→ Problem statement
Your answer should consist of each line below that includes the word "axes".

→ The data

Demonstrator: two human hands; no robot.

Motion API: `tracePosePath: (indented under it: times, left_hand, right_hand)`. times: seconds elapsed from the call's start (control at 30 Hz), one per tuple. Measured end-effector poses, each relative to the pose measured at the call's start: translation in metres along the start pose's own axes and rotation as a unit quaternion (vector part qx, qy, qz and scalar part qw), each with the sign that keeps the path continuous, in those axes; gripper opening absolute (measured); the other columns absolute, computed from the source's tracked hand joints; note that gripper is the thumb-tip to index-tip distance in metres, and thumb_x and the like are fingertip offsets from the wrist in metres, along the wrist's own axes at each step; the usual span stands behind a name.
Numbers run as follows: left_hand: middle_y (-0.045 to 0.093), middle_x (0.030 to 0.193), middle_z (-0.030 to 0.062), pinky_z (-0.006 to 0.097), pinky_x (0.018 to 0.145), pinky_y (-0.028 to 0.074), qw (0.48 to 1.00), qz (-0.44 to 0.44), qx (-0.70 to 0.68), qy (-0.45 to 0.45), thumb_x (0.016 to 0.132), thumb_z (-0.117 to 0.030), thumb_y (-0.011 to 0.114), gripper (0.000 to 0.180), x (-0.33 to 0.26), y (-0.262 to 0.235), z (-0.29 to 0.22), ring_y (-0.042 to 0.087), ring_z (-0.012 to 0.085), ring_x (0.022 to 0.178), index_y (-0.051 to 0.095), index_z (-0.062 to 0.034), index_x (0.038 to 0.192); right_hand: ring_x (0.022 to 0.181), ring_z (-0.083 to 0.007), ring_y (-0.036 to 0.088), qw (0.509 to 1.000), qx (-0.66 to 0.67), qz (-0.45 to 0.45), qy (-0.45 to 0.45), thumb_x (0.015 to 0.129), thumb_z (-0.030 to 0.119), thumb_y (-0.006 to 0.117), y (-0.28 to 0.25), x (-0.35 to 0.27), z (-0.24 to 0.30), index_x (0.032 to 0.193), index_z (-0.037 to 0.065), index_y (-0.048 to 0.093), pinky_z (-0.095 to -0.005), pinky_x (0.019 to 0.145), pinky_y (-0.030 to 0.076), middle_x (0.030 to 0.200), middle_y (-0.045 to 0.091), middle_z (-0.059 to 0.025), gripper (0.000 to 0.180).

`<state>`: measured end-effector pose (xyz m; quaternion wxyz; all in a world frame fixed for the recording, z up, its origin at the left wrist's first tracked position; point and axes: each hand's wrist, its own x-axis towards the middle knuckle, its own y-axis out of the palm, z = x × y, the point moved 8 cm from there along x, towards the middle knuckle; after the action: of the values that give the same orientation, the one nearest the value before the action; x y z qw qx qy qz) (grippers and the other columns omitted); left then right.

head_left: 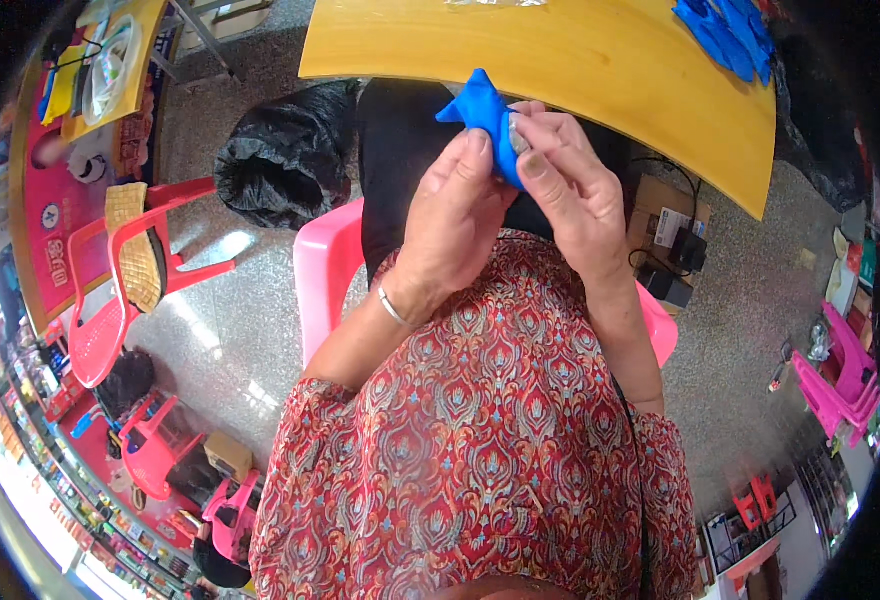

→ Exercise solution
Motion API: `tracePosePath: (indented under it: times, left_hand, right_hand)`. times: seconds elapsed from the call's start (control at 30 Hz), one per tuple. Measured end-effector poses, each relative to the pose measured at the call's start: translation in metres along the start pose's own axes and rotation as a unit quaternion (vector part qx, qy, qz and scalar part qw), each with the sign that keeps the path continuous, in those axes; gripper opening absolute (measured); the other columns absolute, computed from the source's tracked hand joints; note that gripper is the thumb-tip to index-tip distance in metres, and thumb_x and the like are fingertip offsets from the wrist in metres, along the wrist's own axes at each step; the usual span stands behind a name.
`<state>`: measured end-effector pose (xyz m; quaternion wxyz; all in a world frame fixed for the recording, z up, its origin at the left wrist's first tracked position; point and axes: each hand's wrist, its own x-axis towards the middle knuckle, its own y-axis out of the palm, z = x × y, the point moved 8 cm from there along x, towards the middle knuckle; after the action: of the values that give the same orientation, the one nearest the value before the action; x y z qw qx qy qz) (grippers and the other columns omitted); left then right.

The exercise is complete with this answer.